> **INPUT DATA**:

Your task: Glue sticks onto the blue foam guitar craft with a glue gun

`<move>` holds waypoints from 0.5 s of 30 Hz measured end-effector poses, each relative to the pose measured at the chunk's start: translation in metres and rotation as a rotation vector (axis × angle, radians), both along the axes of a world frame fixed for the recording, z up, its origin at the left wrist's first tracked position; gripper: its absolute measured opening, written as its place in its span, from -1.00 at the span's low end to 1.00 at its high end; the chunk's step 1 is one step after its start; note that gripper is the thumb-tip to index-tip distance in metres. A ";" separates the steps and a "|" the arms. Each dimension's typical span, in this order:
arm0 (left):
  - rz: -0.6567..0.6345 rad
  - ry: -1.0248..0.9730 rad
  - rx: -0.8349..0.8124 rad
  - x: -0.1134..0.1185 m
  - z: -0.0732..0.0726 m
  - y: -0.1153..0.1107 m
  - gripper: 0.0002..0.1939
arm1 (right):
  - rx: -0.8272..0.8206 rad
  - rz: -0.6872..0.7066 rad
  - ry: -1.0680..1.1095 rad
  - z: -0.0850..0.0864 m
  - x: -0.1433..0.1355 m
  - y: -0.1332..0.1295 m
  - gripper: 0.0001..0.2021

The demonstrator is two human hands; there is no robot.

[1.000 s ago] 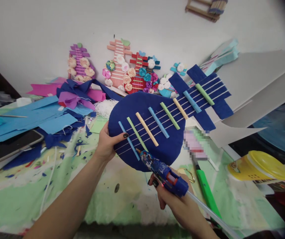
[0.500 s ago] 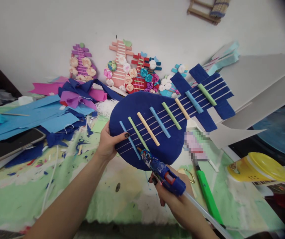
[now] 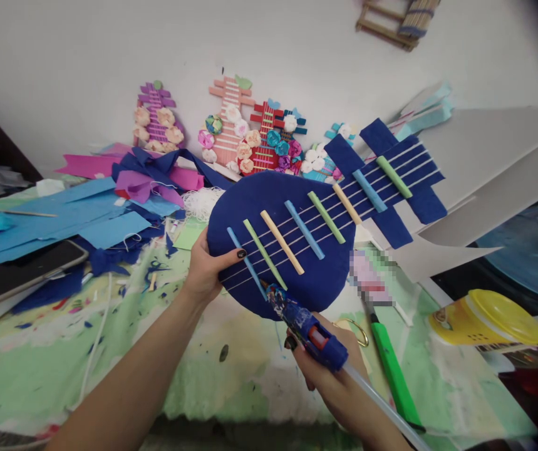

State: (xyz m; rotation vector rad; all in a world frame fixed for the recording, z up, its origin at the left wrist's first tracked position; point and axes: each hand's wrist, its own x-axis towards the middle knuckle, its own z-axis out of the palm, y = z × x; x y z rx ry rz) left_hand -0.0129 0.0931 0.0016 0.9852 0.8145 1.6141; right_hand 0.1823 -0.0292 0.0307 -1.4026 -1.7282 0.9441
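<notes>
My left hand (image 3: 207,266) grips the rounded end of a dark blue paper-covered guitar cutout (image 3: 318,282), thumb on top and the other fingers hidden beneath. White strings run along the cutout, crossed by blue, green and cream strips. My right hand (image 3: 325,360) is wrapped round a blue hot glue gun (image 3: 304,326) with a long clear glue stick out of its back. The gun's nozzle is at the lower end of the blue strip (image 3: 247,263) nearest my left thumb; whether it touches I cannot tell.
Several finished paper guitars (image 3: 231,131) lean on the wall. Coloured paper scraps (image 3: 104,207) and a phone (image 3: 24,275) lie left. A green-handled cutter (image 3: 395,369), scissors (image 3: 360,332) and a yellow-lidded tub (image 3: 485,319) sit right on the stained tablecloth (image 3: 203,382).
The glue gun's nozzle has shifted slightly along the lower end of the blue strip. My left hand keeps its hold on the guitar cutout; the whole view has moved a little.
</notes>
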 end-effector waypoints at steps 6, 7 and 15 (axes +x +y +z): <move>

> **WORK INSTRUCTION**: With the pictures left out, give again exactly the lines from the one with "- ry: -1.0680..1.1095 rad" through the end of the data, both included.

> **RESPONSE FOR THIS EXERCISE**:
  - ry: -1.0680..1.1095 rad
  - z: -0.0850..0.0864 m
  - x: -0.1433..0.1355 m
  - y: -0.1332..0.1295 m
  - gripper: 0.0001..0.2021

The demonstrator is two human hands; there is no robot.

[1.000 s ago] 
[0.500 s ago] 
[now] 

State: (xyz m; rotation vector rad; all in a world frame fixed for the recording, z up, its origin at the left wrist's first tracked position; point and axes: each hand's wrist, its own x-axis towards the middle knuckle, its own z-axis out of the palm, y = z × x; x y z rx ry rz) left_hand -0.0129 0.0931 0.0016 0.9852 0.8145 1.6141; right_hand 0.1823 -0.0292 0.0307 -1.4026 -1.7282 0.9441
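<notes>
My left hand (image 3: 207,266) grips the rounded end of a dark blue paper-covered guitar cutout (image 3: 318,282), thumb on top and the other fingers hidden beneath. White strings run along the cutout, crossed by blue, green and cream strips. My right hand (image 3: 325,360) is wrapped round a blue hot glue gun (image 3: 304,326) with a long clear glue stick out of its back. The gun's nozzle is at the lower end of the blue strip (image 3: 247,263) nearest my left thumb; whether it touches I cannot tell.
Several finished paper guitars (image 3: 231,131) lean on the wall. Coloured paper scraps (image 3: 104,207) and a phone (image 3: 24,275) lie left. A green-handled cutter (image 3: 395,369), scissors (image 3: 360,332) and a yellow-lidded tub (image 3: 485,319) sit right on the stained tablecloth (image 3: 203,382).
The glue gun's nozzle has shifted slightly along the lower end of the blue strip. My left hand keeps its hold on the guitar cutout; the whole view has moved a little.
</notes>
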 end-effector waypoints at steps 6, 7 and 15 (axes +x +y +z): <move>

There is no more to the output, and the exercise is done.